Le contrat de travail
C’est désormais au sein de l’article L 3123-6 du code du travail que nous pouvons retrouver les dispositions concernant le contrat de travail d’un salarié à temps partiel.
Cet article confirme que le contrat est un contrat écrit.
Concernant le contenu du contrat, l’article L 3123-6 confirme que le contrat mentionne les points suivants :
- La qualification du salarié, les éléments de la rémunération, la durée hebdomadaire ou mensuelle prévue et, sauf pour les salariés des associations et entreprises d'aide à domicile et les salariés relevant d'un accord collectif de travail conclu en application de l'article L. 3124-44 (référence à l’organisation du temps de travail sur une durée supérieure à la semaine), la répartition de la durée du travail entre les jours de la semaine ou les semaines du mois ;
- Les cas dans lesquels une modification éventuelle de cette répartition peut intervenir ainsi que la nature de cette modification ;
- Les modalités selon lesquelles les horaires de travail pour chaque journée travaillée sont communiqués par écrit au salarié. Dans les associations et entreprises d'aide à domicile, les horaires de travail sont communiqués par écrit chaque mois au salarié ;
- Les limites dans lesquelles peuvent être accomplies des heures complémentaires au-delà de la durée de travail fixée par le contrat.
- L'avenant au contrat de travail prévu à l'article L. 3123-22 (dispositif complément d’heures) mentionne les modalités selon lesquelles des compléments d'heures peuvent être accomplis au-delà de la durée fixée par le contrat.
Article L3123-6
Modifié par LOI n°2016-1088 du 8 août 2016 - art. 8 (V)
Le contrat de travail du salarié à temps partiel est un contrat écrit.
Il mentionne :
1° La qualification du salarié, les éléments de la rémunération, la durée hebdomadaire ou mensuelle prévue et, sauf pour les salariés des associations et entreprises d'aide à domicile et les salariés relevant d'un accord collectif conclu en application de l'article L. 3121-44, la répartition de la durée du travail entre les jours de la semaine ou les semaines du mois ;
2° Les cas dans lesquels une modification éventuelle de cette répartition peut intervenir ainsi que la nature de cette modification ;
3° Les modalités selon lesquelles les horaires de travail pour chaque journée travaillée sont communiqués par écrit au salarié.
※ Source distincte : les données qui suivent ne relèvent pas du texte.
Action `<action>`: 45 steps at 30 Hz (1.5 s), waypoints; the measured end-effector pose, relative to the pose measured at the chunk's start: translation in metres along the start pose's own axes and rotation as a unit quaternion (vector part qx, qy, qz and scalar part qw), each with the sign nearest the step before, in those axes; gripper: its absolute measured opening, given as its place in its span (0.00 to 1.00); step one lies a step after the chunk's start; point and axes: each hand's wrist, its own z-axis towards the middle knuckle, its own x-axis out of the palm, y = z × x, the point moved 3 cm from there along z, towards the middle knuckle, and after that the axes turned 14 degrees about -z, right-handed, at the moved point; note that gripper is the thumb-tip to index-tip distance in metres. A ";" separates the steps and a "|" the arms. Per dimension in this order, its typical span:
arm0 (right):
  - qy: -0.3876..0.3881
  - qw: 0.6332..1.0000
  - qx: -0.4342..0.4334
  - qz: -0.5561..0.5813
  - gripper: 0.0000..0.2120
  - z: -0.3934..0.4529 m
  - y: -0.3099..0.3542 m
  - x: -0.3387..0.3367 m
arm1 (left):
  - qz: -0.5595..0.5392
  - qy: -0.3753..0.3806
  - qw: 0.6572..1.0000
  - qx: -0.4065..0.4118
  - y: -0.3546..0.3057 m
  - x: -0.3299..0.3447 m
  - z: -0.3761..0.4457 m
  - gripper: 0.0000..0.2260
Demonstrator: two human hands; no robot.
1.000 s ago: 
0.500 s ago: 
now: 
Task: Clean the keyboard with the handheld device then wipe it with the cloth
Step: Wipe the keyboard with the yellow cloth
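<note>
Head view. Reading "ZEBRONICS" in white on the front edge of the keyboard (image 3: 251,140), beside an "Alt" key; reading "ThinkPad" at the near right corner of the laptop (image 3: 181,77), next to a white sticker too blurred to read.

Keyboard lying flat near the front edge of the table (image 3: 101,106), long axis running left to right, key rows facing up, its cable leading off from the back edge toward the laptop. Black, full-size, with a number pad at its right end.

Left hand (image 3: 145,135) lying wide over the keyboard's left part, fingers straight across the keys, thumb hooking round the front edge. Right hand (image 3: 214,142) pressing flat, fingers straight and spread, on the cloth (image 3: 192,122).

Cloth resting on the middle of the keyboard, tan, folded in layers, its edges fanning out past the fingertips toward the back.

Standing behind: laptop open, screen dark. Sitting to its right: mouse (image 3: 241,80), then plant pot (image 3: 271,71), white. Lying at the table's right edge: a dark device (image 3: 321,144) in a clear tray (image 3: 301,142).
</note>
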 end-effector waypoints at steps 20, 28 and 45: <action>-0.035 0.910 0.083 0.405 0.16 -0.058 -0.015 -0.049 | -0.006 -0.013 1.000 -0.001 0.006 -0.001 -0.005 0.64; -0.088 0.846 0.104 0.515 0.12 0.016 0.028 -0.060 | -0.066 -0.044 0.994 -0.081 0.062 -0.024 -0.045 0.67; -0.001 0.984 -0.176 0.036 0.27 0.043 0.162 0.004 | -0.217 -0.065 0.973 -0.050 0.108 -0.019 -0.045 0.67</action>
Dans les associations et entreprises d'aide à domicile, les horaires de travail sont communiqués par écrit chaque mois au salarié ;
4° Les limites dans lesquelles peuvent être accomplies des heures complémentaires au delà de la durée de travail fixée par le contrat.
L'avenant au contrat de travail prévu à l'article L. 3123-22 mentionne les modalités selon lesquelles des compléments d'heures peuvent être accomplis au delà de la durée fixée par le contrat.